**Dataset excerpt**
══════
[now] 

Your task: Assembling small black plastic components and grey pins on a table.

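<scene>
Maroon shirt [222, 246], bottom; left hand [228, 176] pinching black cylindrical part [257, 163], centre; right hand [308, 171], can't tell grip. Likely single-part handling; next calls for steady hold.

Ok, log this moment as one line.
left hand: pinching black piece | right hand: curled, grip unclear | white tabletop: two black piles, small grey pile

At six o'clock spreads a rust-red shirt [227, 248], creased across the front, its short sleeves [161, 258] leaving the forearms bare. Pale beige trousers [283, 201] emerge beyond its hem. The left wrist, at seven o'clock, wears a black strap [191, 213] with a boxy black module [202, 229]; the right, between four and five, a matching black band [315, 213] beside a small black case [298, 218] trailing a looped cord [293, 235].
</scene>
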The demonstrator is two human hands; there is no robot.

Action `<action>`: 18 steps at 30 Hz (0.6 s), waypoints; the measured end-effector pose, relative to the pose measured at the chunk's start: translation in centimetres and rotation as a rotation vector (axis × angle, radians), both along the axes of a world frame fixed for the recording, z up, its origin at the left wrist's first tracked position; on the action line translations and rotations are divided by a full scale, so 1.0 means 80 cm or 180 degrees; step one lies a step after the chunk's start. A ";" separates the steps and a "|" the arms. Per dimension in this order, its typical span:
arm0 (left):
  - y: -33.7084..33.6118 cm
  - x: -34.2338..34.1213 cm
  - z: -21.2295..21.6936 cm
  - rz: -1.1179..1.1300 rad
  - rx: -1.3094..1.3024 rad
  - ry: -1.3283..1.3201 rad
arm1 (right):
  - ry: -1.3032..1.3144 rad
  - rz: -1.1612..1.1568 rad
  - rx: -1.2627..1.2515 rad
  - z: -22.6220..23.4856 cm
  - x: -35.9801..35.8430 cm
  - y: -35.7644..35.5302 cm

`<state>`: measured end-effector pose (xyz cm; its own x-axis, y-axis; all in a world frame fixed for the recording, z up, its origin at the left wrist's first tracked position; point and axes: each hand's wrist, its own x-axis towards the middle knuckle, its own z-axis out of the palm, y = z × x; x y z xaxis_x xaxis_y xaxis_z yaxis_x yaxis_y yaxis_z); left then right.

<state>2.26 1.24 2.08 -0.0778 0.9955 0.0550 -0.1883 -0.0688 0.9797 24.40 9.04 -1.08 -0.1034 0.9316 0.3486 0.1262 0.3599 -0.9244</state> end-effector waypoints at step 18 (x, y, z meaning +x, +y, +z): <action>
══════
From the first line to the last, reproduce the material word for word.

[now] 

Your task: Assembling small black plastic components and grey pins on a table.

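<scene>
Maroon shirt [222, 246], bottom; left hand [228, 176] pinching black cylindrical part [257, 163], centre; right hand [308, 171], can't tell grip. Likely single-part handling; next calls for steady hold.

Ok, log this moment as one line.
left hand: pinching black piece | right hand: curled, grip unclear | white tabletop: two black piles, small grey pile

At six o'clock spreads a rust-red shirt [227, 248], creased across the front, its short sleeves [161, 258] leaving the forearms bare. Pale beige trousers [283, 201] emerge beyond its hem. The left wrist, at seven o'clock, wears a black strap [191, 213] with a boxy black module [202, 229]; the right, between four and five, a matching black band [315, 213] beside a small black case [298, 218] trailing a looped cord [293, 235].
</scene>
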The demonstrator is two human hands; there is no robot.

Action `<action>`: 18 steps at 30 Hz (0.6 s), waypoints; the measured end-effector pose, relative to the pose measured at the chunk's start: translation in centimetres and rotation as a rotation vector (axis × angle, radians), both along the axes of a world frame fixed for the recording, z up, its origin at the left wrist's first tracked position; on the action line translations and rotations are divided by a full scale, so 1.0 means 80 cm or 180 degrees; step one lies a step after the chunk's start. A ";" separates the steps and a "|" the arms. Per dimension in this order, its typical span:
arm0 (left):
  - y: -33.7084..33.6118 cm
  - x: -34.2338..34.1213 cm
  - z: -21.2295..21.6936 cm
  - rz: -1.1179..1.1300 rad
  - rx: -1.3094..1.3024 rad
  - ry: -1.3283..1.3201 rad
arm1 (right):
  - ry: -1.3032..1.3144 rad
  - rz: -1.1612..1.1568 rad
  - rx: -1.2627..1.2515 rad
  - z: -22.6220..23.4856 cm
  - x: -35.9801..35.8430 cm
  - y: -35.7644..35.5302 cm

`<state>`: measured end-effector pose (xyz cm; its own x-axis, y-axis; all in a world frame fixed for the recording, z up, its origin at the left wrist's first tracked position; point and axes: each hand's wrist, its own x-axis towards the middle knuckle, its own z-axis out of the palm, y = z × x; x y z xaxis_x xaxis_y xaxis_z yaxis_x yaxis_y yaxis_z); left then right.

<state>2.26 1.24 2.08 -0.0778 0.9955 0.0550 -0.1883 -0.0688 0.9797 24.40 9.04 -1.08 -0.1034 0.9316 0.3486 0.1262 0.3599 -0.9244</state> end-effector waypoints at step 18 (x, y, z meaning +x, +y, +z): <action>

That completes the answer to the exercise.